The effect of sodium intake on angiotensin content of the rat adrenal gland.

To determine whether dietary sodium intake modifies the generation of adrenal-produced angiotensins and/or their relative proportions, Sprague-Dawley rats were maintained on a low (0.02%), normal (0.4%), or high (1.5%) sodium intake for 5 days. The animals were then killed by decapitation at 0900 h, and their adrenal glands were removed and dissected into two parts: capsular tissue, containing the zona glomerulosa (ZG), and the decapsulated adrenal gland. The tissue was frozen in liquid nitrogen and extracted, and the individual angiotensins [angiotensin-II (AII), angiotensin-III (AIII), angiotensin-I (AI), and Des-Asp-angiotensin-I (Des-Asp-AI)] were separated by HPLC and quantitated by RIA. On a normal sodium intake, the molar contents of the four angiotensins were similar in ZG, ranging from 3.1-6.6 pmol/g, although AII was present in a 60-70% higher concentration than AIII. In the decapsulated adrenal, the concentrations of the various angiotensins were again similar, but the absolute levels (per g tissue) were significantly (P less than 0.02) less than those in the ZG layer.

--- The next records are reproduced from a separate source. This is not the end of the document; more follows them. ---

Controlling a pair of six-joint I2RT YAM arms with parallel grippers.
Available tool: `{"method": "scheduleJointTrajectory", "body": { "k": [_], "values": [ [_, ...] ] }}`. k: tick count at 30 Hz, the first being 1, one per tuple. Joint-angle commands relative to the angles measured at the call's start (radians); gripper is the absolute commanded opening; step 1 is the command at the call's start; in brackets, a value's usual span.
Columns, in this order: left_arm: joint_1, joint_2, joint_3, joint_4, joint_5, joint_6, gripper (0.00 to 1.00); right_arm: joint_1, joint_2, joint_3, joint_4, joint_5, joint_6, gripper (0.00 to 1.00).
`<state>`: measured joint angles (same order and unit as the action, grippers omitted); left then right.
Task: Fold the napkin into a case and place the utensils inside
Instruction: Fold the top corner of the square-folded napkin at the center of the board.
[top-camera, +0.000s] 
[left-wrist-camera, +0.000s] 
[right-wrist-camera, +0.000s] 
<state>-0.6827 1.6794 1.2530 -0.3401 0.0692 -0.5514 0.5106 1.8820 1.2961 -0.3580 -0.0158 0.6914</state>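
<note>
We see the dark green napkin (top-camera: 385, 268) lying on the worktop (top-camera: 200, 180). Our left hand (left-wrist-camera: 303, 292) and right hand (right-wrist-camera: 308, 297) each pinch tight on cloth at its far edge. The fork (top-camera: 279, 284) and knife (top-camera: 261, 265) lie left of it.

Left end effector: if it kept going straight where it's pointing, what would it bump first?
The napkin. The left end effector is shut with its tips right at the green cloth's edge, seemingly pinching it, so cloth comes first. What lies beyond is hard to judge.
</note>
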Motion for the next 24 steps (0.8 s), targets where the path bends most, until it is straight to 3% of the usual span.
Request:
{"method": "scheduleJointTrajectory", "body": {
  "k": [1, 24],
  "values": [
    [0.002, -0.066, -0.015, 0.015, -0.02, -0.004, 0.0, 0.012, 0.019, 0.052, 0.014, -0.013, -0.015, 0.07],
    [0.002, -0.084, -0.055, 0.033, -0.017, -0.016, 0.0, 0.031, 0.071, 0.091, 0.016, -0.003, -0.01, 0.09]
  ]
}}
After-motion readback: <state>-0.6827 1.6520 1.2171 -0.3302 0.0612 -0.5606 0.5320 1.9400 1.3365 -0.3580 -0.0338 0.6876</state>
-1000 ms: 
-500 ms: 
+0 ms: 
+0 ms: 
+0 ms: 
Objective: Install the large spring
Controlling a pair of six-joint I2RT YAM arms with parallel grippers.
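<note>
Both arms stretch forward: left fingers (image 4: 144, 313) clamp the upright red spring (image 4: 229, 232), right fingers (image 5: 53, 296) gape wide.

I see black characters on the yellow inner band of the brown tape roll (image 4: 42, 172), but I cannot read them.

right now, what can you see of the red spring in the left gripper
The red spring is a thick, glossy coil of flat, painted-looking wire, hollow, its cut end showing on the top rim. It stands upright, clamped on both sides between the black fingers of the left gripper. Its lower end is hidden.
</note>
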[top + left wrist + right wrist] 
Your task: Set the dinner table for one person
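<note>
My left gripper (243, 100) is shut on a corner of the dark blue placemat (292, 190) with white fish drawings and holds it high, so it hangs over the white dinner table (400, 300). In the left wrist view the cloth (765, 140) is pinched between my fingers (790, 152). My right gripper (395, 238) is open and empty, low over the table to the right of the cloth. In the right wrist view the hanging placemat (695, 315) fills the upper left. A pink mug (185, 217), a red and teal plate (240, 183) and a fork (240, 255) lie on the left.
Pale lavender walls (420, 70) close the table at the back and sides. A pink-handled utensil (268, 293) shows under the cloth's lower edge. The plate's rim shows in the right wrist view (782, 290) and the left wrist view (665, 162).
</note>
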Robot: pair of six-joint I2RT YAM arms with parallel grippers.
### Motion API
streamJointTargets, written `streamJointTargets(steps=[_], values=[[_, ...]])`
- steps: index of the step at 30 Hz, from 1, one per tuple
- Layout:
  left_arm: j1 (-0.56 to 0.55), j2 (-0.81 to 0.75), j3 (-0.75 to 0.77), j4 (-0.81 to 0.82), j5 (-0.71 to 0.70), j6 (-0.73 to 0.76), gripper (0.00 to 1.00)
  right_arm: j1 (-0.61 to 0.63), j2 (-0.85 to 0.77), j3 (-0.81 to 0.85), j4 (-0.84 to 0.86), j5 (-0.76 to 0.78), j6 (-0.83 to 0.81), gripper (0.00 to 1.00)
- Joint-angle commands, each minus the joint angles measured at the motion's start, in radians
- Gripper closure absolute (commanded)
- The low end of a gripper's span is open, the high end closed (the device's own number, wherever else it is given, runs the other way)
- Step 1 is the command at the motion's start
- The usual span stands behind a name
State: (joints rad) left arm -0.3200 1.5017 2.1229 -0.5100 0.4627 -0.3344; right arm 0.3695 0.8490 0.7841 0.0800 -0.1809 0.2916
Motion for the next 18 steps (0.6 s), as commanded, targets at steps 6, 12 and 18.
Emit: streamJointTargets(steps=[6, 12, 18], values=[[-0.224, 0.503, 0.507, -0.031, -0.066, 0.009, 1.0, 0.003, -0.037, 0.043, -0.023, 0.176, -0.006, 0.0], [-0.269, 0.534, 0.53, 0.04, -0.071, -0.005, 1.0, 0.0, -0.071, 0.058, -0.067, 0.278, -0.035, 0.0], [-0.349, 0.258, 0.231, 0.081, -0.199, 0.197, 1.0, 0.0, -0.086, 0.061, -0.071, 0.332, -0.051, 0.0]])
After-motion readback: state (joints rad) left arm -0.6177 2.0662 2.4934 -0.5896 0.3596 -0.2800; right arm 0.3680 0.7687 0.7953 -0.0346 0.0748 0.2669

With sodium restriction, the AII content increased more than 2-fold in the ZG, but not in the decapsulated adrenal tissue. In contrast, both AI and Des-Asp-AI significantly (P less than 0.01) decreased with sodium restriction, so that their contents on the low salt diet were only 15-20% of those observed on the high sodium diet. Thus, there was an inverse correlation (P less than 0.001) between the salt content of rat chow and the AII content of the ZG. The correlation between salt intake and AI as well as Des-Asp-AI levels was direct and significant (P less than 0.02). The AIII level in the ZG was similar on all diets. After a lag period, ZG AII increased sharply between 16-48 h of sodium restriction. These data document that sodium intake has a profound effect on the angiotensin content of the ZG, with sodium restriction substantially increasing the levels of AII while reducing the level of its substrate, AI. This also appears to be unique for glomerulosa cells, as in the decapsulated adrenal gland there is little if any change with sodium restriction. We conclude that these sodium-mediated changes in tissue AII production may be involved in the increased responsiveness of glomerulosa cells to aldosterone secretagogues during sodium restriction.